Un quarto problema è quello legato alla distanza tra il sistema scolastico e il mondo del lavoro. Il sistema italiano che separa rigidamente il momento formativo da quello lavorativo crea un divario tra la domanda di competenze delle imprese e i profili in uscita da scuole e università: per questo vanno culturalmente ripensati insieme scuola e lavoro.
Un’ultima importante osservazione di mons. Santoro riguarda il mondo del lavoro che sta cambiando così in fretta da rivoluzionare stili di vita e modelli etici. «Siamo di fronte al fatto della avanzante innovazione tecnologica che introduce mutamenti che sono portatori di grandi domande di fondo. Per esempio, cosa significa lavoro (umano)? Quali devono essere i (nuovi) diritti e doveri del lavoratore? E ancora: come sconfiggere la disoccupazione e quale formazione continua garantire ai lavoratori per prepararli al lavoro del futuro? Ci chiediamo: con quali competenze gestire il rapporto lavoratore e la macchina robot e su quali conoscenze devono investire i giovani?».
Nel tempo dell’Industria 4.0 (espressione che si riferisce alla “quarta rivoluzione industriale” resa possibile dalla disponibilità di sensori e di connessioni wireless a basso costo, con un impiego pervasivo di dati e informazioni, con sistemi totalmente digitalizzati e connessi) è compito della cultura e delle forze sociali trovare forme di tutela efficaci per il “lavoro degno”. Per gestire queste nuove forme di lavoro sarà necessario, per il lavoratore, avere un equilibrio umano e spirituale solido: «il far coincidere in una casa o in un appartamento il luogo del lavoro, gli equilibri relazionali, affettivi e familiari, potrebbe essere un fattore di crisi. Allo stesso modo, una disordinata gestione del tempo potrebbe appiattire sul lavoro anche quei momenti di riposo mentale, di gratuità e di lucidità di cui la vita ha bisogno». La Chiesa deve guardare con attenzione il “lavoro 4.0” perché c’è il rischio di ridurlo solo alle logiche economicistiche, che riducono qualsiasi bene in merci.

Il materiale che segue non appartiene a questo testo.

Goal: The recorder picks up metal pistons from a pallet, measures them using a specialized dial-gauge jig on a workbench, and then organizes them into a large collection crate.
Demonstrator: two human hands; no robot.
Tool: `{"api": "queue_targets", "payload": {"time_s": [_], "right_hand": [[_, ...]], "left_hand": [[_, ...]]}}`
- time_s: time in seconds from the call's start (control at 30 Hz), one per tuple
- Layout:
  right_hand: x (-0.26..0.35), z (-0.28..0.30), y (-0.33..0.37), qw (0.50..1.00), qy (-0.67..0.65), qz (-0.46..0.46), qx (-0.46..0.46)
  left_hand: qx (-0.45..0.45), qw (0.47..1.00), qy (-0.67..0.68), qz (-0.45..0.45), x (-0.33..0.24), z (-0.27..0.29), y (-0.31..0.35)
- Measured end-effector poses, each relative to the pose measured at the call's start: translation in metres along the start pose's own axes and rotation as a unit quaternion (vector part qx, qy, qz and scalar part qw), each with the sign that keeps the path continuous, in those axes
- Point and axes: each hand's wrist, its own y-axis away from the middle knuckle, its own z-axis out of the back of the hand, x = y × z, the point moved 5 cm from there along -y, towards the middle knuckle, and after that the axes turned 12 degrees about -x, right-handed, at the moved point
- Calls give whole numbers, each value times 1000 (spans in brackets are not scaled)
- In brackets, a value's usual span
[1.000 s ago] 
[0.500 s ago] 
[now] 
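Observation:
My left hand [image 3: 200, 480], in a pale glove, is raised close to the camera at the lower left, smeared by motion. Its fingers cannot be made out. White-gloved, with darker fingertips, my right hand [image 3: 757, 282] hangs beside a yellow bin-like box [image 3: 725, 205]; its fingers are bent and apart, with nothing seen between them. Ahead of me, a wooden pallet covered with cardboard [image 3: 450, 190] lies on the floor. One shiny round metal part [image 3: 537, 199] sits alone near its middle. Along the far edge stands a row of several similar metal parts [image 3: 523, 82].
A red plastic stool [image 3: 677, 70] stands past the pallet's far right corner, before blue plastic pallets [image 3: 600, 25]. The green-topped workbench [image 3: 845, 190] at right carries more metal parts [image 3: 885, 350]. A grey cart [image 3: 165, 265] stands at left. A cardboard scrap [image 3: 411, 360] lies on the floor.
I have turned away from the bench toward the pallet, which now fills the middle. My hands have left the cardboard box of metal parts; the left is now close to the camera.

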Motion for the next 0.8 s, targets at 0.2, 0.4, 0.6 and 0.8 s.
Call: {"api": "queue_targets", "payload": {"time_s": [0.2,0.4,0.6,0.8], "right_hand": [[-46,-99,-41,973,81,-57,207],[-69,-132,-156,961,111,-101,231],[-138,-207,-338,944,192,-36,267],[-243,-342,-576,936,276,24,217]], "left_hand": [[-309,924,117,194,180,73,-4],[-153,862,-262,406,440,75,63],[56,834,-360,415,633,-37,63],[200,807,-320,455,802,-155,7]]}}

Mons. Santoro ha concluso sottolineando che la Settimana sociale di Cagliari intende ispirarsi sia alla Costituzione italiana sia all’insegnamento di papa Francesco. Gli articoli 1 e 4 della Costituzione presuppongono uno stretto legame tra il lavoro (mezzo di libertà, di identità, di inclusione e di coesione sociale, di responsabilità individuale verso la società) e la dignità della persona. Dal canto suo, il papa nelle sue encicliche e nei continui appelli indica la strada tracciata dal Vangelo: «questo richiede coraggio, passione e profezia, perché, in una società secolarizzata, impegnata nell’accaparramento individualistico dei beni, in una economia che uccide, il Vangelo va totalmente controcorrente. Ma proprio questa è la sfida che vogliamo cogliere con rinnovato entusiasmo nella prossima Settimana sociale, a partire dal fascino della fede, dal grido dei poveri e della terra, dal protagonismo dei nostri giovani».